#### What needs to be done:
Print nothing but the lines below starting at the line that holds "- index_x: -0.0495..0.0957" and ending at the line that holds "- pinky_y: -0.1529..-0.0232", including both, each exactly as written.

#### Study material:
================================
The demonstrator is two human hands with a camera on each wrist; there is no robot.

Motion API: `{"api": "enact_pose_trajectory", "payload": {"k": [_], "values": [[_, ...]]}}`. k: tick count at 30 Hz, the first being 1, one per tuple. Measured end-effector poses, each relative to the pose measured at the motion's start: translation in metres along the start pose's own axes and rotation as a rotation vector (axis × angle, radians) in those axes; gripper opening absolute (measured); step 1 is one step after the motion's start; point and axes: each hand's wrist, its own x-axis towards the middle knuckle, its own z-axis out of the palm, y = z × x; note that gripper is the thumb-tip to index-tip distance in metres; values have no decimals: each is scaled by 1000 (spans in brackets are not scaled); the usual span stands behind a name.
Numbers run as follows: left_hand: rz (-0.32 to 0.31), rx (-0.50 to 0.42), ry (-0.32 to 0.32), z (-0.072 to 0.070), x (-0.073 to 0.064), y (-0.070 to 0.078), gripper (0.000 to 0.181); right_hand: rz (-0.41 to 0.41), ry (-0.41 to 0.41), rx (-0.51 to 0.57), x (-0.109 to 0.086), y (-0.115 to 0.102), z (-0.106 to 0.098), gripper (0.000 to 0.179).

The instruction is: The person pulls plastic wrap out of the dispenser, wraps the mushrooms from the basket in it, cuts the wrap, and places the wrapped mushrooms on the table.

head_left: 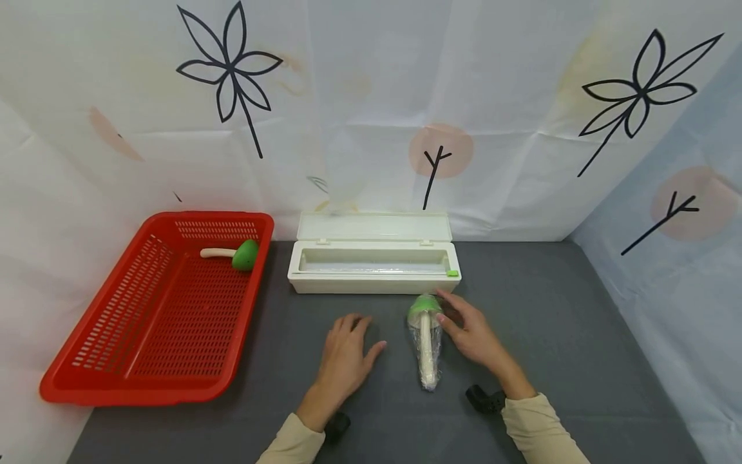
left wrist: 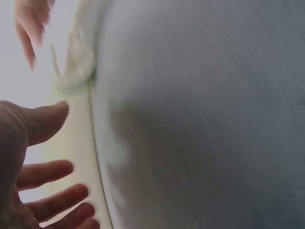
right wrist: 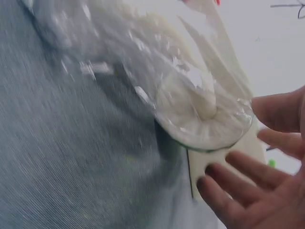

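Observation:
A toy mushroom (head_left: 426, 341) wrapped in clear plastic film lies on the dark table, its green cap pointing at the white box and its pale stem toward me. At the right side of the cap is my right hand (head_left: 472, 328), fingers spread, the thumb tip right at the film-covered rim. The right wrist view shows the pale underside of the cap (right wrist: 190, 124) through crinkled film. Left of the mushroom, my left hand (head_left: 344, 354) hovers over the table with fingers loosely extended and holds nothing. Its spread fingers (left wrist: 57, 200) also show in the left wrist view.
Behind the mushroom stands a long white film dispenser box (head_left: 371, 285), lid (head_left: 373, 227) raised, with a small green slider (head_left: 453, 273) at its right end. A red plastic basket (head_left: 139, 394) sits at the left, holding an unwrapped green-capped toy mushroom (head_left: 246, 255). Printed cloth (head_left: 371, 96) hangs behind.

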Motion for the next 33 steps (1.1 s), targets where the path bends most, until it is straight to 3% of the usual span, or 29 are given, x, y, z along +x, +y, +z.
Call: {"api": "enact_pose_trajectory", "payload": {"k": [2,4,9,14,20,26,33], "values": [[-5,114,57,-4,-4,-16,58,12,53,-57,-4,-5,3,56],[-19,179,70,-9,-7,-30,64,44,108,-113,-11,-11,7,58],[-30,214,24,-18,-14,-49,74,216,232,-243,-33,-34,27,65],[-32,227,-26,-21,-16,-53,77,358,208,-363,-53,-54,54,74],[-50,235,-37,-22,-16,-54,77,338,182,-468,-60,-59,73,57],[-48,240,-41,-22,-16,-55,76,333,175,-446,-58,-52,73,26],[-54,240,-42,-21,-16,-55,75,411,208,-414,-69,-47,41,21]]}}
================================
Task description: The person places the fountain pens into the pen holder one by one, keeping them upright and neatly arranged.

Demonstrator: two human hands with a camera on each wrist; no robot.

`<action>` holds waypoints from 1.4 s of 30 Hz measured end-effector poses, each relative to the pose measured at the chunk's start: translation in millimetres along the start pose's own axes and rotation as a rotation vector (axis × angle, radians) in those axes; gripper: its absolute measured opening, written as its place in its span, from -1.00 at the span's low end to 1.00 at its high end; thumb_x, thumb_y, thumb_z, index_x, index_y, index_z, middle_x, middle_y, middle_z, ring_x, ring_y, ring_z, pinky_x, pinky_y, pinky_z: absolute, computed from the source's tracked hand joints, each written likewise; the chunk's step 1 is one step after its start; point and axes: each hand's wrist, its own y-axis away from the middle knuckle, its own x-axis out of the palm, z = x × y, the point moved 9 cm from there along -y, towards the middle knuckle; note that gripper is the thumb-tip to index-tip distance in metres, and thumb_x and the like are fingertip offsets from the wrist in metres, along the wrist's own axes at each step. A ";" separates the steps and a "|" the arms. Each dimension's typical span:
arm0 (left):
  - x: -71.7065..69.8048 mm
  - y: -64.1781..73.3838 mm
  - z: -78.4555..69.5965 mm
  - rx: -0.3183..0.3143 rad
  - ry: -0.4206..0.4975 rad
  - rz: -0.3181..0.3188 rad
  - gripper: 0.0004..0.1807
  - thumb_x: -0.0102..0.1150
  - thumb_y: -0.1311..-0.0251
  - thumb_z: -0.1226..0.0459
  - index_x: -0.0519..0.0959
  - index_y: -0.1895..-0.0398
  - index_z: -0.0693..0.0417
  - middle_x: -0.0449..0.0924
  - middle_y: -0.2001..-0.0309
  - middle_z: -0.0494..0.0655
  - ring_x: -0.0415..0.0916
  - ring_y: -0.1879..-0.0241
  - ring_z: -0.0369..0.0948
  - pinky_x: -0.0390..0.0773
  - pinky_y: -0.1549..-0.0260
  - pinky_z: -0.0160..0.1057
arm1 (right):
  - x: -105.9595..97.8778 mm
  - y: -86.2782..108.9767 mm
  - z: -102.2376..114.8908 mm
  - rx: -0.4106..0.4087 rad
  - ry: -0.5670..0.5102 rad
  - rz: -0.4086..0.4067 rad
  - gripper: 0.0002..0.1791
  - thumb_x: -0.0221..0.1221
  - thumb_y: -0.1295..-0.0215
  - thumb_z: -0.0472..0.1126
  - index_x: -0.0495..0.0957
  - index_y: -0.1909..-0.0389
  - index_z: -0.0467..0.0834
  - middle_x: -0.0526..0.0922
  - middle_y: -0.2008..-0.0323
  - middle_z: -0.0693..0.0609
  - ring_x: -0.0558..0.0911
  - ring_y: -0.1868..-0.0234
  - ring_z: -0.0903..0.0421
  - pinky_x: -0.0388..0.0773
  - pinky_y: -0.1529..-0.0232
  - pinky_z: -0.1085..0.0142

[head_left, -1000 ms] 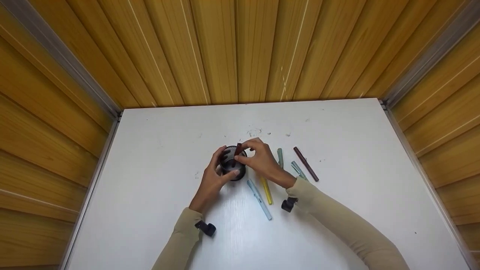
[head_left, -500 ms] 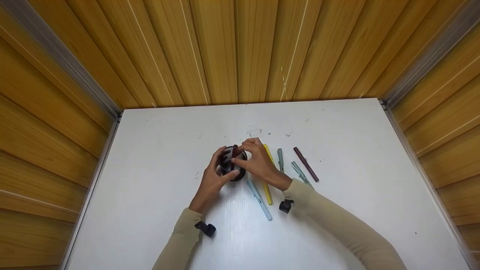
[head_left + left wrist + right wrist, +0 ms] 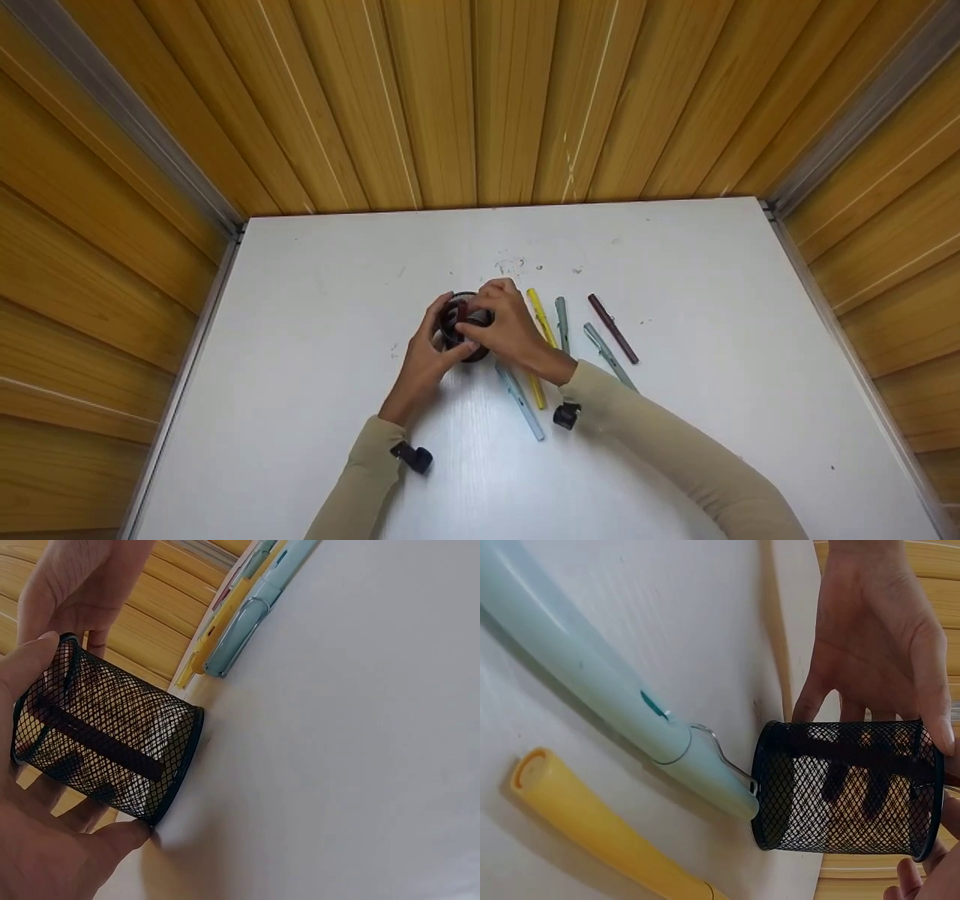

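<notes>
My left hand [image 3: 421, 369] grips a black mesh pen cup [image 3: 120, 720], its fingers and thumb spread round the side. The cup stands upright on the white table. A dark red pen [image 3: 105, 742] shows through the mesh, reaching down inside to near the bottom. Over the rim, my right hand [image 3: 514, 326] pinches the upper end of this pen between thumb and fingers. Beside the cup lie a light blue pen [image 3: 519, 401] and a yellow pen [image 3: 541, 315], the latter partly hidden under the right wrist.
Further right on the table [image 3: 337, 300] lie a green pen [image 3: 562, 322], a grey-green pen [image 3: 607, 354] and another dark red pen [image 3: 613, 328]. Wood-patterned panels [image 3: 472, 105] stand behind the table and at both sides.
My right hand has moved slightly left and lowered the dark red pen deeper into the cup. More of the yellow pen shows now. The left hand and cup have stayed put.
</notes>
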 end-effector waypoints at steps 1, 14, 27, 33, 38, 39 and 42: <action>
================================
#### Result:
  - index_x: -0.0495..0.0957
  - index_y: -0.1909..-0.0389
  - index_z: -0.0467..0.0834
  - middle_x: -0.0526..0.0922
  - middle_y: -0.2008..-0.0323
  - middle_z: -0.0693..0.0609
  - ring_x: -0.0558..0.0911
  - ring_y: -0.1868..-0.0234
  - ring_z: -0.0903..0.0421
  - pinky_x: -0.0388..0.0773
  - pinky_y: -0.1529..-0.0232

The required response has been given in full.